Senator Nelson, Rep. Schultz introduce bill to expand access to lower-priced alternatives to brand name prescription drugs

State Senator Carla Nelson (R-Rochester) and State Representative Jennifer Schultz (DFL-Duluth) today announced the introduction of a new bill aimed at making lower-priced, non-name brand versions of common biological prescription drugs available to more Minnesota consumers. Biologics are drugs made from complex molecules manufactured using living microorganisms, plants, or animal cells.

The bill (SF 990) would require health plans and pharmacy benefit managers to cover all versions of the non-name brand alternatives to biological medications, known as biosimilars. The change would give all patients access to the most affordable and effective version of their medication without compromising safety standards.

“We can quickly make a big dent in the sky-high cost of health care simply by expanding access to the much more affordable and safe biosimilar versions of biologic prescription drugs,” said Sen. Nelson. “Minnesota is fortunate to have groundbreaking leaders like Mayo Clinic and Essentia Health innovating in this area. Biosimilars could save families hundreds, or even thousands, of dollars per month. Coverage for lower cost biosimilars is a must-do.”

“As prescription drug prices continue to skyrocket, more Minnesotans become worried about how they will afford the medications they need to live healthy lives,” said Rep. Schultz, the bill’s chief author in the House. “I’m proud of the work we’ve done in identifying this solution – in partnership with research scientists at Essentia Health and Mayo Clinic – which will help lower drug costs for Minnesotans and give health care systems the flexibility they need to negotiate lower prices for biosimilars.”

“Biosimilar medications are just as safe and effective as their brand counterparts,” said Eric Tichy, Vice Chair, Mayo Clinic Pharmacy Supply Solutions. “They are also the most powerful tool we have to control the cost of prescription drugs. Facilitating provider prescribing of biosimilar products for patients supports high-quality care and reduces delays and red tape while also managing the high costs of medication.

Biological and biosimilar medications are both regulated by the Food and Drug Administration (FDA) and have no clinically meaningful difference in safety, purity, or potency.
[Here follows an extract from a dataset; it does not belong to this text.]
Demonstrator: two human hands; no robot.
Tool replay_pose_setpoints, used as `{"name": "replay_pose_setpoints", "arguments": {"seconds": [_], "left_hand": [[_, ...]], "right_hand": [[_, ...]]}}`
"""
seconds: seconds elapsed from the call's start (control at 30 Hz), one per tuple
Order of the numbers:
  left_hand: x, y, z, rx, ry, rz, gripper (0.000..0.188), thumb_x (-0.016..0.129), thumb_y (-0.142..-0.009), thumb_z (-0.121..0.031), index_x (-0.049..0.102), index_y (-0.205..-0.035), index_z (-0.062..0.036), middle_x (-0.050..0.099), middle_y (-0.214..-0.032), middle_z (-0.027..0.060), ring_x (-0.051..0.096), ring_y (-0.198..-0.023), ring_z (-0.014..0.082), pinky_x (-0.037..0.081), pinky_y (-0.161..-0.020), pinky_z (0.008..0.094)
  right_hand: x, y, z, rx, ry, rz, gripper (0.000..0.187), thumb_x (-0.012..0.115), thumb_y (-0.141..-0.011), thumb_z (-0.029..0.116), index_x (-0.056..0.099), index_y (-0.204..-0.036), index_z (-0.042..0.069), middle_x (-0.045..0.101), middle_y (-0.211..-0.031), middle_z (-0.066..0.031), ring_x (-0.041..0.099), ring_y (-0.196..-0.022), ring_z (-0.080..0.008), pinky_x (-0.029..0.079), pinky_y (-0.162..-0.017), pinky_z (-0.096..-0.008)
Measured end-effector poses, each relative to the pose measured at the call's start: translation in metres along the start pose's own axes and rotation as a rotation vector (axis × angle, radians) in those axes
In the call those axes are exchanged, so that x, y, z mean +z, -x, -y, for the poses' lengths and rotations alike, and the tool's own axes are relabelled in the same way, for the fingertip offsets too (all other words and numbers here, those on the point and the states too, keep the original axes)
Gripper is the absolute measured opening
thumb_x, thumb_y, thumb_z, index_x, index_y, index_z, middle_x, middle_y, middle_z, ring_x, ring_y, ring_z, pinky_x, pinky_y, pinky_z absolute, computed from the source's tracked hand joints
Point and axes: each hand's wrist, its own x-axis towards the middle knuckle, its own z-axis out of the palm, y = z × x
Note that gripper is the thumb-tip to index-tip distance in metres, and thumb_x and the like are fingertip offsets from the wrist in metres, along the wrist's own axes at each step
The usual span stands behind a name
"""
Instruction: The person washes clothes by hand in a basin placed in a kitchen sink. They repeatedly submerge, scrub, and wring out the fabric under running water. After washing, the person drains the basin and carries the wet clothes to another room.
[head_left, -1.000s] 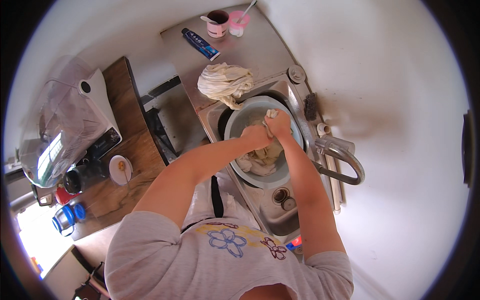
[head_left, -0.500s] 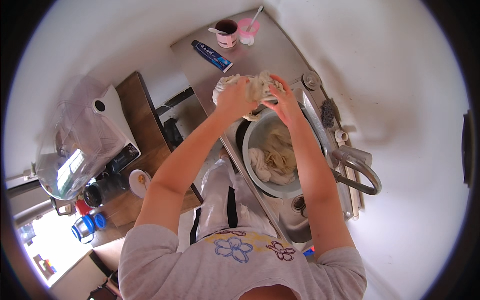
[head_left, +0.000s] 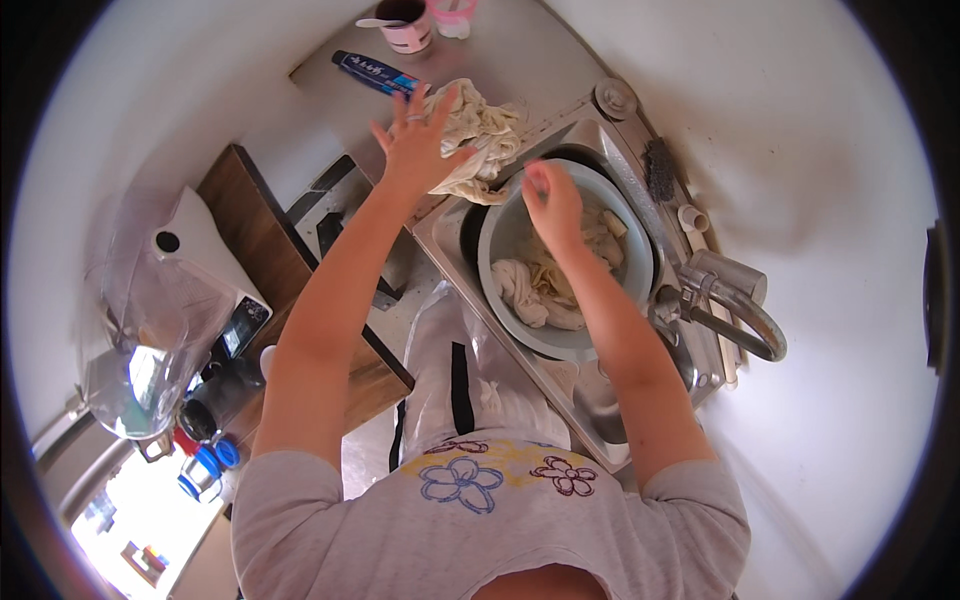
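A bunched, off-white wet cloth [head_left: 478, 135] lies on the steel counter at the sink's far left corner. My left hand [head_left: 415, 155] is open at its left side, fingers spread, with a ring on one finger. Over the far part of a grey basin [head_left: 490, 315] hovers my right hand [head_left: 556, 205], its fingers curled in and slightly blurred, with nothing seen in them. Inside the basin, more pale cloth [head_left: 540, 295] lies crumpled, partly hidden by my right forearm. A small cream-coloured block [head_left: 615, 223] rests on that cloth near the basin's right wall.
The basin sits in a steel sink [head_left: 590, 135] with a curved faucet [head_left: 745, 320] on the right. A dark scrubber [head_left: 659, 170] lies along the back ledge. Beyond the cloth are a toothpaste tube [head_left: 372, 72] and a pink cup [head_left: 407, 35]. A wooden table [head_left: 240, 200] stands left.
Both hands have let go of the cloth, which now lies on the counter. My left hand has opened beside it; my right hand has moved nearer, over the basin. The view has shifted.
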Motion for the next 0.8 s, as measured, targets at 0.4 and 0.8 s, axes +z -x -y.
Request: {"name": "replay_pose_setpoints", "arguments": {"seconds": [0.4,0.8], "left_hand": [[0.135,0.147,-0.129,-0.247,0.561,0.484,0.045,0.060,-0.082,-0.016,0.051,-0.126,-0.0145,0.041,-0.134,0.0162,0.045,-0.119,0.0396,0.040,-0.099,0.0439],[0.144,0.138,-0.150,-1.269,1.636,1.048,0.060,0.059,-0.086,-0.050,0.048,-0.128,-0.0093,0.058,-0.120,0.0134,0.061,-0.103,0.0267,0.050,-0.085,0.0442]], "right_hand": [[0.028,0.153,-0.073,0.372,0.523,0.356,0.039,0.061,-0.083,0.032,0.060,-0.109,0.003,0.065,-0.093,-0.0217,0.063,-0.091,-0.0370,0.049,-0.078,-0.0417],[-0.080,0.172,0.018,0.355,-0.117,-0.065,0.034,0.054,-0.074,-0.001,0.057,-0.108,-0.002,0.064,-0.092,-0.0157,0.062,-0.086,-0.0233,0.047,-0.078,-0.0299]]}}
Biological medications account for almost 40% of all prescription drug spending, making them the most significant driver of prescription drug spending in the United States. 

The Institute of Medical Safety reports that gaps in biosimilar coverage pose a number of safety risks for consumers, including delays in care, increased potential for immune-related reactions to biologics, and incorrect product use.

WATCH the press conference here.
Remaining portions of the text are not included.